WORK REQUIRED:
Nothing but the text of the listing, repeated exactly, belongs in the answer; leave the images out.

------------

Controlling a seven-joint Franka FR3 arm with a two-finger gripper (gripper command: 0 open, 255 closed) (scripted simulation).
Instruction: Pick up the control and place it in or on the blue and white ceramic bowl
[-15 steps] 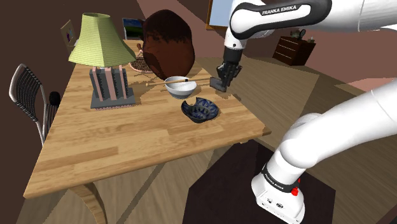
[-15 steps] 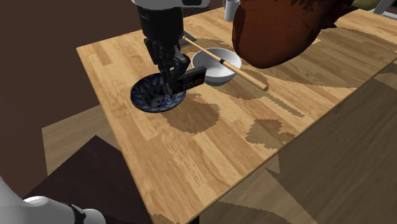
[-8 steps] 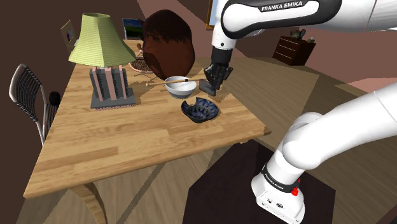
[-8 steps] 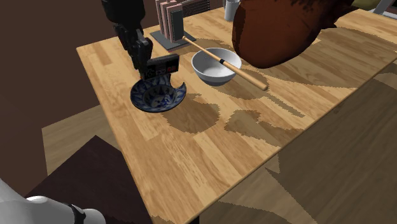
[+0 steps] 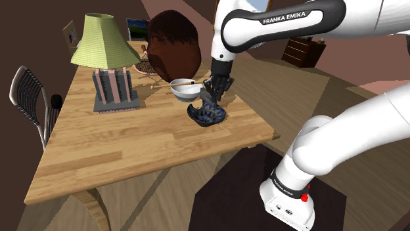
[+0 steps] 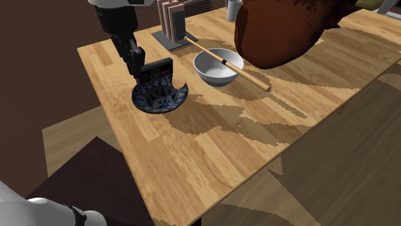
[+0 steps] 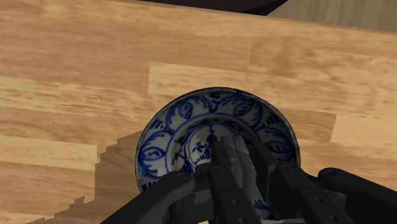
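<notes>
The control (image 6: 157, 69) is a dark grey flat pad, and my gripper (image 6: 137, 69) is shut on one end of it. It hangs just above the blue and white patterned bowl (image 6: 159, 97) at the table's near corner. In the shoulder view the gripper (image 5: 210, 98) is low over the bowl (image 5: 206, 114), at its far rim. In the wrist view the control (image 7: 230, 175) sticks out between my fingers (image 7: 172, 194) straight over the bowl's (image 7: 184, 118) centre.
A plain white bowl (image 6: 217, 67) with a long wooden stick (image 6: 238, 70) across it stands beside the patterned bowl. A big dark brown rounded object (image 5: 172, 44) and a green-shaded lamp (image 5: 105, 52) stand farther back. The table edge (image 5: 263, 131) is near the bowl. A chair (image 5: 29, 98) is at the shoulder view's left.
The gripper has carried the control toward the shoulder view's left and lower, from beside the bowls to right over the patterned bowl. It stays shut on the control.
</notes>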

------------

PROBLEM SOLUTION:
Controlling a seven-joint Franka FR3 arm with a two-finger gripper (gripper command: 0 open, 255 closed) (scripted simulation).
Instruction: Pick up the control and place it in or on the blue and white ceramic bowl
[-15 steps] 
[-15 steps] 
[-8 steps] 
[-8 steps] 
[+0 steps] 
[+0 steps] 
[+0 steps] 
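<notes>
The control (image 6: 157, 69) is a dark grey flat pad, and my gripper (image 6: 137, 69) is shut on one end of it. It hangs just above the blue and white patterned bowl (image 6: 159, 97) at the table's near corner. In the shoulder view the gripper (image 5: 210, 98) is low over the bowl (image 5: 206, 114), at its far rim. In the wrist view the control (image 7: 230, 175) sticks out between my fingers (image 7: 172, 194) straight over the bowl's (image 7: 184, 118) centre.
A plain white bowl (image 6: 217, 67) with a long wooden stick (image 6: 238, 70) across it stands beside the patterned bowl. A big dark brown rounded object (image 5: 172, 44) and a green-shaded lamp (image 5: 105, 52) stand farther back. The table edge (image 5: 263, 131) is near the bowl. A chair (image 5: 29, 98) is at the shoulder view's left.
The gripper has carried the control toward the shoulder view's left and lower, from beside the bowls to right over the patterned bowl. It stays shut on the control.
</notes>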

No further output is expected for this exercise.